What the exercise asks:
Reproduce, exactly and in full, only the lines below from the one containing "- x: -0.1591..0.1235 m" through the one containing "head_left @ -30".

Supplied material:
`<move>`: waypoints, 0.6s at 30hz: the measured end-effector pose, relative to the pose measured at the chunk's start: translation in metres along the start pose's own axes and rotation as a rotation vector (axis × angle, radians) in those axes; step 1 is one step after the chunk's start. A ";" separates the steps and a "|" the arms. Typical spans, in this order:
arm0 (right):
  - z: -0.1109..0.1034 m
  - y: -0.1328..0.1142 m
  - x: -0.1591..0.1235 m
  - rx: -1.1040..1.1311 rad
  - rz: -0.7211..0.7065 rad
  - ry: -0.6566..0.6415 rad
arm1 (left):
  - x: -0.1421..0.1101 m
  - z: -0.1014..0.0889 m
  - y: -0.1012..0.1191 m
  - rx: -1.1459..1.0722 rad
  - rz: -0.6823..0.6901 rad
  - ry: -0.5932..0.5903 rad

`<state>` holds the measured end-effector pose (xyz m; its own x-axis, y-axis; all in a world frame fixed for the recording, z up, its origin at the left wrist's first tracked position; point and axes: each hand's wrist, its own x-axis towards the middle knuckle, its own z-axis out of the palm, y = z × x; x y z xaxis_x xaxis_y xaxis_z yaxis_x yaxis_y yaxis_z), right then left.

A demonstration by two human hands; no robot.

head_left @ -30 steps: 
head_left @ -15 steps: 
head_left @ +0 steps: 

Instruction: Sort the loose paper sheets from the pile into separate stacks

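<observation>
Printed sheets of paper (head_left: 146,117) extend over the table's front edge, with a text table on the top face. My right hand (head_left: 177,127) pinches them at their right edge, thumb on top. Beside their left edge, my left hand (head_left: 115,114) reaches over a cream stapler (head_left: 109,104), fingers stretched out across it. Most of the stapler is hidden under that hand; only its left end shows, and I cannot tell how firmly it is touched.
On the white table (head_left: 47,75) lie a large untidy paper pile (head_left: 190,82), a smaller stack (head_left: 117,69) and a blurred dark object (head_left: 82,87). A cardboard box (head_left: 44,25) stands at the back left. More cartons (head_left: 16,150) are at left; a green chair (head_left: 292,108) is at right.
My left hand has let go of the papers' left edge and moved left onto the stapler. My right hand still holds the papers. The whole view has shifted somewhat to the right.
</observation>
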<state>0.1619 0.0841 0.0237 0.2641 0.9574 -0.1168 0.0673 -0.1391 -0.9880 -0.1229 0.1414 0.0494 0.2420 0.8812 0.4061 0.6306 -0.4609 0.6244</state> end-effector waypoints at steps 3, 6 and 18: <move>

Worked solution:
  - x: -0.1591..0.1235 m
  - rx: -1.1040..1.1311 rad
  - rz: -0.7211..0.7065 rad
  - ry: -0.6566..0.6415 rad
arm1 (left):
  - x: -0.1421..0.1101 m
  - z: -0.1014..0.0889 m
  - y: -0.1012..0.1191 m
  - rx: -1.1459..1.0722 rad
  - rz: -0.6823..0.6901 rad
  - ry: -0.5932..0.5903 rad

`<state>` holds the measured end-effector pose (xyz m; its own x-axis, y-axis; all in a world frame fixed for the recording, z up, its origin at the left wrist's first tracked position; point and axes: each hand's wrist, its own x-axis towards the middle knuckle, its own z-axis out of the palm, y = z × x; x y z xaxis_x xaxis_y xaxis_z yaxis_x yaxis_y yaxis_z), right then left.

A demonstration by two human hands; no robot.

head_left @ -30 steps: 

This exercise requires no further work.